**Description of the task**
Give the entries again exactly as they appear, but without the images.

(Material for the task Opens)

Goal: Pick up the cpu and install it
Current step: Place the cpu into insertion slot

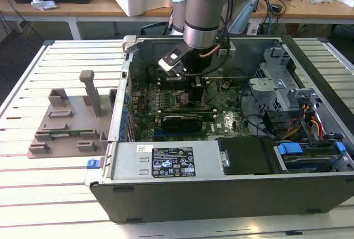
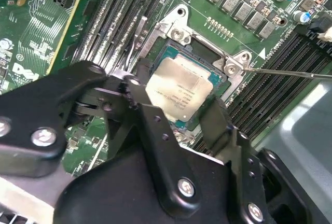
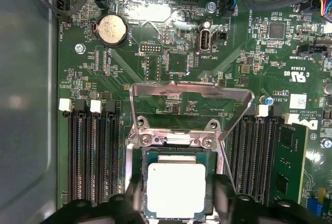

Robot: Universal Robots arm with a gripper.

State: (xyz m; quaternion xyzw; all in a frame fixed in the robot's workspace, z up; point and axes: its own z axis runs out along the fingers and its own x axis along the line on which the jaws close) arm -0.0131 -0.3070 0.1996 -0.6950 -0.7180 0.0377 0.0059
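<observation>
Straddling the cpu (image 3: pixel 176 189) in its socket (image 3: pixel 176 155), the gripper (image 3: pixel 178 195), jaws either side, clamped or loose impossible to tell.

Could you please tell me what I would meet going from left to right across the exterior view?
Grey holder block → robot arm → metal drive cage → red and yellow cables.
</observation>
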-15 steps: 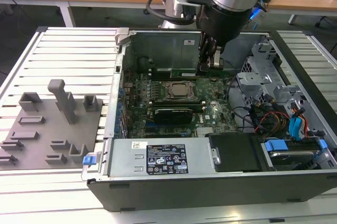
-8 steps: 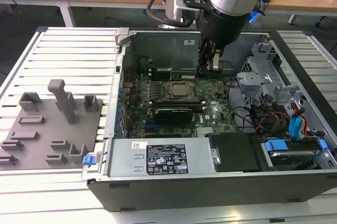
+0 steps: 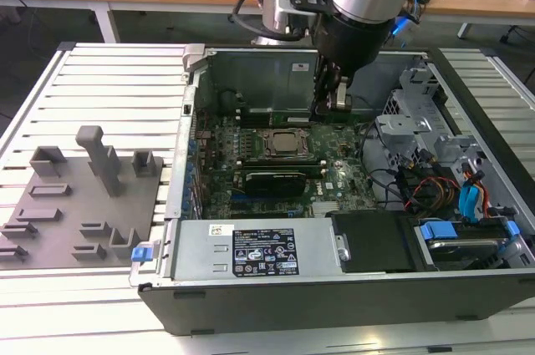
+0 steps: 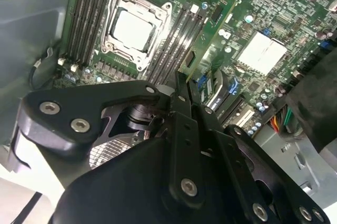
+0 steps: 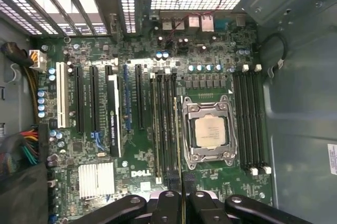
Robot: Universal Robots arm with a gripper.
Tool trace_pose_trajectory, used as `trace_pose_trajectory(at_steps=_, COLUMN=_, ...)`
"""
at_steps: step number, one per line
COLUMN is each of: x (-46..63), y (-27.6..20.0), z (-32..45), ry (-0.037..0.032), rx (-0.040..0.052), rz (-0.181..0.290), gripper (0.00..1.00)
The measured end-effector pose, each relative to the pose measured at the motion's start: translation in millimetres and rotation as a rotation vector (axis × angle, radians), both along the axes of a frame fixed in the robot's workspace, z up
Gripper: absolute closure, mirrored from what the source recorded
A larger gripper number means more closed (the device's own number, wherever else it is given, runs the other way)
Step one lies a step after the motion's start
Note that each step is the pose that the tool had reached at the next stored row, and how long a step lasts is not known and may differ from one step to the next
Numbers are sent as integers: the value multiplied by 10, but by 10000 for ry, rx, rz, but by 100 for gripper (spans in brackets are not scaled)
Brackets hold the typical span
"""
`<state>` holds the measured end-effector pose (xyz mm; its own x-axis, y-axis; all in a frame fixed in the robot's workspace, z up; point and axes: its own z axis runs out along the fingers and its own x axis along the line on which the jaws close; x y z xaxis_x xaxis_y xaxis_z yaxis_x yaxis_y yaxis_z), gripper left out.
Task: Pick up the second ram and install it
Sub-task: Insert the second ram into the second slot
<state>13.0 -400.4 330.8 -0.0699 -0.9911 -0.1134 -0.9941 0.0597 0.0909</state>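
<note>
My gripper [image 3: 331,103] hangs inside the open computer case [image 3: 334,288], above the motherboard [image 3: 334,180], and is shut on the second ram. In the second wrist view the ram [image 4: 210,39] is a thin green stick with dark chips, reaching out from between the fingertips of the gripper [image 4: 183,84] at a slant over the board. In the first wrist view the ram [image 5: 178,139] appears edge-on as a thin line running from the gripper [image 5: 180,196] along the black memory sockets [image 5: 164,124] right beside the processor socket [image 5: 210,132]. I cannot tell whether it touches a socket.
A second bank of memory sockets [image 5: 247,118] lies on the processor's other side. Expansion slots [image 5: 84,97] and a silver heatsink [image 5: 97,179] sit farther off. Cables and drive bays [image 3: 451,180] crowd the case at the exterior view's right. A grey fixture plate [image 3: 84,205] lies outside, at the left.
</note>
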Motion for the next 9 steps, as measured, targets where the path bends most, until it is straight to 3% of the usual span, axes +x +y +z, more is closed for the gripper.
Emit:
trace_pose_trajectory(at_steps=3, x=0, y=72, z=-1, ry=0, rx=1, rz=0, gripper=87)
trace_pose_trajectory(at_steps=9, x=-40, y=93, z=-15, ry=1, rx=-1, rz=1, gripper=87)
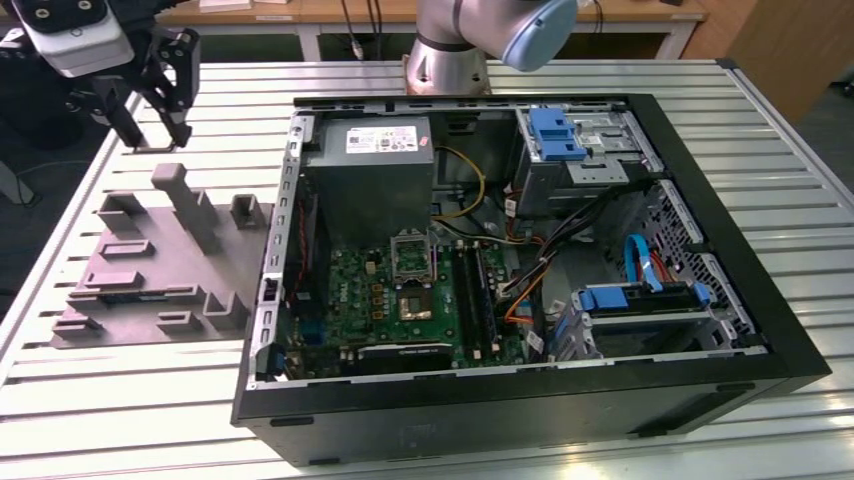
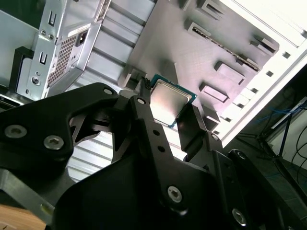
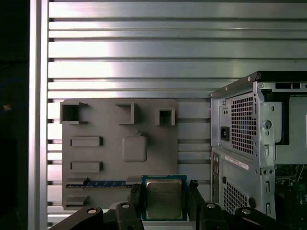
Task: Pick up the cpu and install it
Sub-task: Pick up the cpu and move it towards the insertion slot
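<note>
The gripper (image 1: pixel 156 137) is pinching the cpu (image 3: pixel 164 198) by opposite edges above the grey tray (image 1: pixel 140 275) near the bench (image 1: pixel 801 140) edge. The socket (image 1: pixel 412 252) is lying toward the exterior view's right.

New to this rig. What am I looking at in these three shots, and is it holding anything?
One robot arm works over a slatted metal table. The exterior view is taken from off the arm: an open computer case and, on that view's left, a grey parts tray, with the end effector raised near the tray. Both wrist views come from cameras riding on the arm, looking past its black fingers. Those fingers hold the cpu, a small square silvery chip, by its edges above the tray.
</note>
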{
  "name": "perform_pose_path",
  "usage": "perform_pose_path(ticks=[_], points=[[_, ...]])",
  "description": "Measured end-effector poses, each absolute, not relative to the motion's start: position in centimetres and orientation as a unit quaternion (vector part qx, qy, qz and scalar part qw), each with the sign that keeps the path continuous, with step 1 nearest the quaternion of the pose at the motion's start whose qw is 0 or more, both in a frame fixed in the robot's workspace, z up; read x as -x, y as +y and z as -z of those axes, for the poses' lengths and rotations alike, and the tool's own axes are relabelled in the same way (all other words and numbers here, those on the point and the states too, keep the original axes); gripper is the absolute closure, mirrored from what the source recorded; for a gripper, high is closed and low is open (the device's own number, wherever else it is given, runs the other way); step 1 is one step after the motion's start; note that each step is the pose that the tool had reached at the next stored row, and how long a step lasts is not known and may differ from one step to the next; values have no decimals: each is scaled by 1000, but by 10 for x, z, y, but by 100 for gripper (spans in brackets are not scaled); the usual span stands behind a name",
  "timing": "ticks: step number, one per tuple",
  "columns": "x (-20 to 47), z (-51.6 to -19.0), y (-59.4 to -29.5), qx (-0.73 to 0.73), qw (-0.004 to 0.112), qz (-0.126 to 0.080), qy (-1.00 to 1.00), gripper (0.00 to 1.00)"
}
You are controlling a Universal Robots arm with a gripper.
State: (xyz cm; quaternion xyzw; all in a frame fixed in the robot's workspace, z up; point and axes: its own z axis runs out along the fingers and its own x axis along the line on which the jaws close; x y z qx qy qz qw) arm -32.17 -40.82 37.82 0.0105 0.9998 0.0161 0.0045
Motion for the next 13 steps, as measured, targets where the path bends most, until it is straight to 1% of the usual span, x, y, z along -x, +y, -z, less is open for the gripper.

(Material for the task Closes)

**Solution for this problem**
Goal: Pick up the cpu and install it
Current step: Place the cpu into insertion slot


Robot: Universal Robots arm with a gripper.

State: (xyz m; quaternion xyzw; all in a frame fixed in the robot's workspace, z up; point and axes: its own z axis runs out along the fingers and its own x axis along the line on which the jaws close) arm -0.0131 -0.3070 0.1996 -0.6950 -0.7180 0.0377 0.0059
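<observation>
Straddling the cpu (image 3: pixel 176 189) in its socket (image 3: pixel 176 155), the gripper (image 3: pixel 178 195), jaws either side, clamped or loose impossible to tell.

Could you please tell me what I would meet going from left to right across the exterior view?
Grey holder block → robot arm → metal drive cage → red and yellow cables.
</observation>
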-15 steps: 
-8 steps: 
+0 steps: 
+0 steps: 
+0 steps: 
Robot: Universal Robots arm with a gripper.
Tool trace_pose_trajectory, used as `trace_pose_trajectory(at_steps=_, COLUMN=_, ...)`
"""
at_steps: step number, one per line
COLUMN is each of: x (-46..63), y (-27.6..20.0), z (-32..45), ry (-0.037..0.032), rx (-0.040..0.052), rz (-0.181..0.290), gripper (0.00..1.00)
The measured end-effector pose, each relative to the pose measured at the motion's start: translation in millimetres and rotation as a rotation vector (axis × angle, radians), both along the axes of a frame fixed in the robot's workspace, z up
Gripper: absolute closure, mirrored from what the source recorded
A larger gripper number means more closed (the device's own number, wherever else it is given, runs the other way)
Step one lies a step after the motion's start
Note that each step is the pose that the tool had reached at the next stored row, and how long a step lasts is not known and may differ from one step to the next
Numbers are sent as integers: the value multiplied by 10, but by 10000 for ry, rx, rz, but by 100 for gripper (spans in brackets are not scaled)
Brackets hold the typical span
"""
`<state>` holds the measured end-effector pose (xyz mm; its own x-axis, y-axis; all in a frame fixed in the robot's workspace, z up; point and axes: its own z axis runs out along the fingers and its own x axis along the line on which the jaws close; x y z xaxis_x xaxis_y xaxis_z yaxis_x yaxis_y yaxis_z), gripper left out.
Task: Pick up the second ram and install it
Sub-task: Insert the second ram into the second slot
<state>13.0 -400.4 330.8 -0.0699 -0.9911 -0.1134 -0.9941 0.0597 0.0909</state>
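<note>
My gripper [image 3: 331,103] hangs inside the open computer case [image 3: 334,288], above the motherboard [image 3: 334,180], and is shut on the second ram. In the second wrist view the ram [image 4: 210,39] is a thin green stick with dark chips, reaching out from between the fingertips of the gripper [image 4: 183,84] at a slant over the board. In the first wrist view the ram [image 5: 178,139] appears edge-on as a thin line running from the gripper [image 5: 180,196] along the black memory sockets [image 5: 164,124] right beside the processor socket [image 5: 210,132]. I cannot tell whether it touches a socket.
A second bank of memory sockets [image 5: 247,118] lies on the processor's other side. Expansion slots [image 5: 84,97] and a silver heatsink [image 5: 97,179] sit farther off. Cables and drive bays [image 3: 451,180] crowd the case at the exterior view's right. A grey fixture plate [image 3: 84,205] lies outside, at the left.
</note>
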Motion for the next 9 steps, as measured, targets where the path bends most, until it is straight to 3% of the usual span, axes +x +y +z, more is closed for the gripper.
Emit:
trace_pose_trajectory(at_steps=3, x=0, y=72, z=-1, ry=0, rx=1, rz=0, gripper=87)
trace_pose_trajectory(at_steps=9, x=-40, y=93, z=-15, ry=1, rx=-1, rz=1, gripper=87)
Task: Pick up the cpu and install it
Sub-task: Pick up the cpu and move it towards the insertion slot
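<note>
The gripper (image 1: pixel 156 137) is pinching the cpu (image 3: pixel 164 198) by opposite edges above the grey tray (image 1: pixel 140 275) near the bench (image 1: pixel 801 140) edge. The socket (image 1: pixel 412 252) is lying toward the exterior view's right.

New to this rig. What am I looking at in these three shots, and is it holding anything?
One robot arm works over a slatted metal table. The exterior view is taken from off the arm: an open computer case and, on that view's left, a grey parts tray, with the end effector raised near the tray. Both wrist views come from cameras riding on the arm, looking past its black fingers. Those fingers hold the cpu, a small square silvery chip, by its edges above the tray.
</note>
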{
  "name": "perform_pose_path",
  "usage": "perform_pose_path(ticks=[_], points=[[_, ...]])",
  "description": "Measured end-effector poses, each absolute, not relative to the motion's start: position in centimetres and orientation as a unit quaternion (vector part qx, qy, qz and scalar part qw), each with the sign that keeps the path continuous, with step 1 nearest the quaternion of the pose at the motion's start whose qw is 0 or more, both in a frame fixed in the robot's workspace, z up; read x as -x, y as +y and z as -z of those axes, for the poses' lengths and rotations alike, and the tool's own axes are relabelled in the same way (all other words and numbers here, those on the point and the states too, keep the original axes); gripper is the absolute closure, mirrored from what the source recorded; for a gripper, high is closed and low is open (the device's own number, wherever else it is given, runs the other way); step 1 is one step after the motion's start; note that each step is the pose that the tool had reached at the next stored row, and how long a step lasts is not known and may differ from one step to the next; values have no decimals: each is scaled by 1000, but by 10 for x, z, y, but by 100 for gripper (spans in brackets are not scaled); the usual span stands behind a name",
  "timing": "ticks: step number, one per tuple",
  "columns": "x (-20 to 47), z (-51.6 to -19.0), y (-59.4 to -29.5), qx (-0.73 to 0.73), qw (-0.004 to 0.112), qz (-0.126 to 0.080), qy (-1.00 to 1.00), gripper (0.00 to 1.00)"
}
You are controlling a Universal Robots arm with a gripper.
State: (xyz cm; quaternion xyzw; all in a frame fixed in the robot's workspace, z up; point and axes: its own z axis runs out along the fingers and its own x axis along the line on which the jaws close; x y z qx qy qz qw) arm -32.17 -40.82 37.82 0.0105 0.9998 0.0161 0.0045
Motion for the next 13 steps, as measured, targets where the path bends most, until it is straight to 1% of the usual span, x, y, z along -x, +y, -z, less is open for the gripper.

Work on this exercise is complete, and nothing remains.